* **Your instructions**: Using the listing below, return every line that includes "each".

* **Dataset content**:
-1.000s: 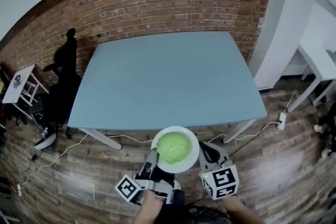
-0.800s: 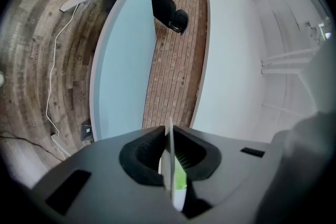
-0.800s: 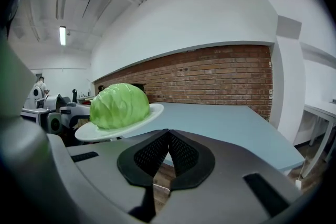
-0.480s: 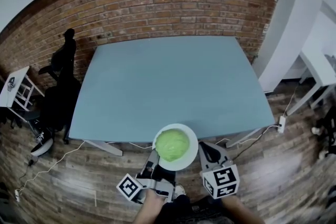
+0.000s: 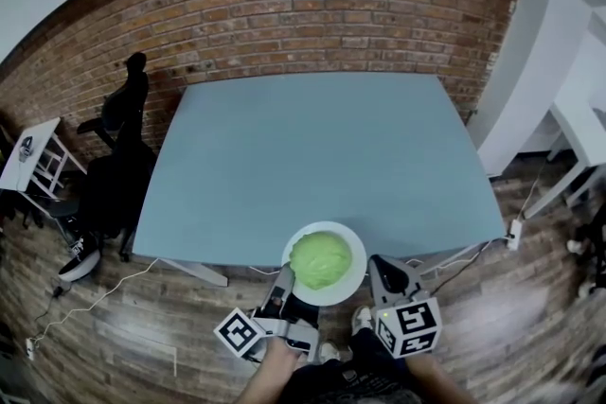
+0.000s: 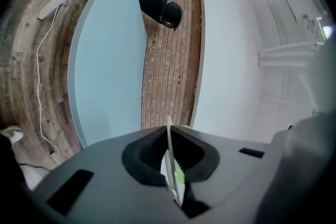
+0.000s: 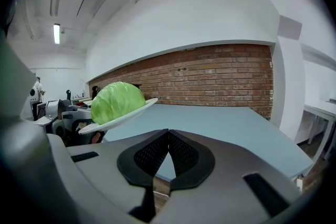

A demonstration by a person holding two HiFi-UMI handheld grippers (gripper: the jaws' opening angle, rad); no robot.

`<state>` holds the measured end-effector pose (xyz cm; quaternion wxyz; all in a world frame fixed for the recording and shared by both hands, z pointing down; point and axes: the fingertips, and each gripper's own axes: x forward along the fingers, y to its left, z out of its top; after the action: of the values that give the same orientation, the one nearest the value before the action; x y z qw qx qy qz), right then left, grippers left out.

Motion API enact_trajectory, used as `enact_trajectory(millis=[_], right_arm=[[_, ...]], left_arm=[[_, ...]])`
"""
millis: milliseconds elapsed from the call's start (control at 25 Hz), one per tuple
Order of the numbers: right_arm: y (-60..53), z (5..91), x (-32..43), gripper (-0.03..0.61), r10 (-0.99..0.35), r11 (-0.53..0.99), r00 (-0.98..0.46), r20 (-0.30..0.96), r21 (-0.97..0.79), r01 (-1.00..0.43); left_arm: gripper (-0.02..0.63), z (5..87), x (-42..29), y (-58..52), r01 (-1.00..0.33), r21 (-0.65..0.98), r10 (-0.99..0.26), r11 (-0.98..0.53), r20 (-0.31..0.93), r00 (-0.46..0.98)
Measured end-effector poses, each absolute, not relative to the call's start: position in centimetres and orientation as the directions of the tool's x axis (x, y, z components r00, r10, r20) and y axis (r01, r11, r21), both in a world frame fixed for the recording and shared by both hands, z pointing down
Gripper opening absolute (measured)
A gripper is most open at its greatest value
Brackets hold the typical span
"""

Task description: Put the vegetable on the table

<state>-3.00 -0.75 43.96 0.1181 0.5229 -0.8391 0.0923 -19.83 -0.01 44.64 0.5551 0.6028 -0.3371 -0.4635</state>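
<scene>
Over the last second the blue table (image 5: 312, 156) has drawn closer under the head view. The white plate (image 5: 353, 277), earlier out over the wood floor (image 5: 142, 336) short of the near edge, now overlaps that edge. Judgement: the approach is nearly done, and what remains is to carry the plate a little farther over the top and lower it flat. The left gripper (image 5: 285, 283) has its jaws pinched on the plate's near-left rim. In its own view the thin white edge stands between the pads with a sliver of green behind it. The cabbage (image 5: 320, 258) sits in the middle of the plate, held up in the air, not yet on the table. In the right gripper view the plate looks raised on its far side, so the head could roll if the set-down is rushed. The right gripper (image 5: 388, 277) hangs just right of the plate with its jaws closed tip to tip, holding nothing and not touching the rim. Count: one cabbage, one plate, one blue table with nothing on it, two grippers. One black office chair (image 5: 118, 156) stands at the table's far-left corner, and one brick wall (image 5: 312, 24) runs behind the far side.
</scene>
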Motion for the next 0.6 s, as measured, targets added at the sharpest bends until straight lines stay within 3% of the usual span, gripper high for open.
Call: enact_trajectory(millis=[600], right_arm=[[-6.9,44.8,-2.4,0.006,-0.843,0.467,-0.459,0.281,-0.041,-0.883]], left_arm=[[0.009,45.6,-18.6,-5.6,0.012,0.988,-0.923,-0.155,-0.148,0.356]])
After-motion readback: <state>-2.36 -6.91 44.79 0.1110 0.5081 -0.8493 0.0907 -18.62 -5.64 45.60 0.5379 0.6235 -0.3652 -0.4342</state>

* **Answer to this task**:
`<state>` holds the measured end-effector pose (xyz cm; quaternion wxyz; all in a world frame fixed for the recording and shared by both hands, z pointing down; point and axes: the fingertips, and each gripper's own axes: x forward along the fingers, y to its left, z out of its top; after the action: of the values that give the same orientation, the one nearest the value before the action; x y z qw qx qy qz), right then left, grippers left out.
Measured end-effector poses, each absolute, not relative to the call's start: position in centimetres and orientation as the directions of the tool's x axis (x, y, z components r00, r10, r20) and y axis (r01, r11, r21), both in a world frame fixed for the recording and shared by both hands, z pointing down

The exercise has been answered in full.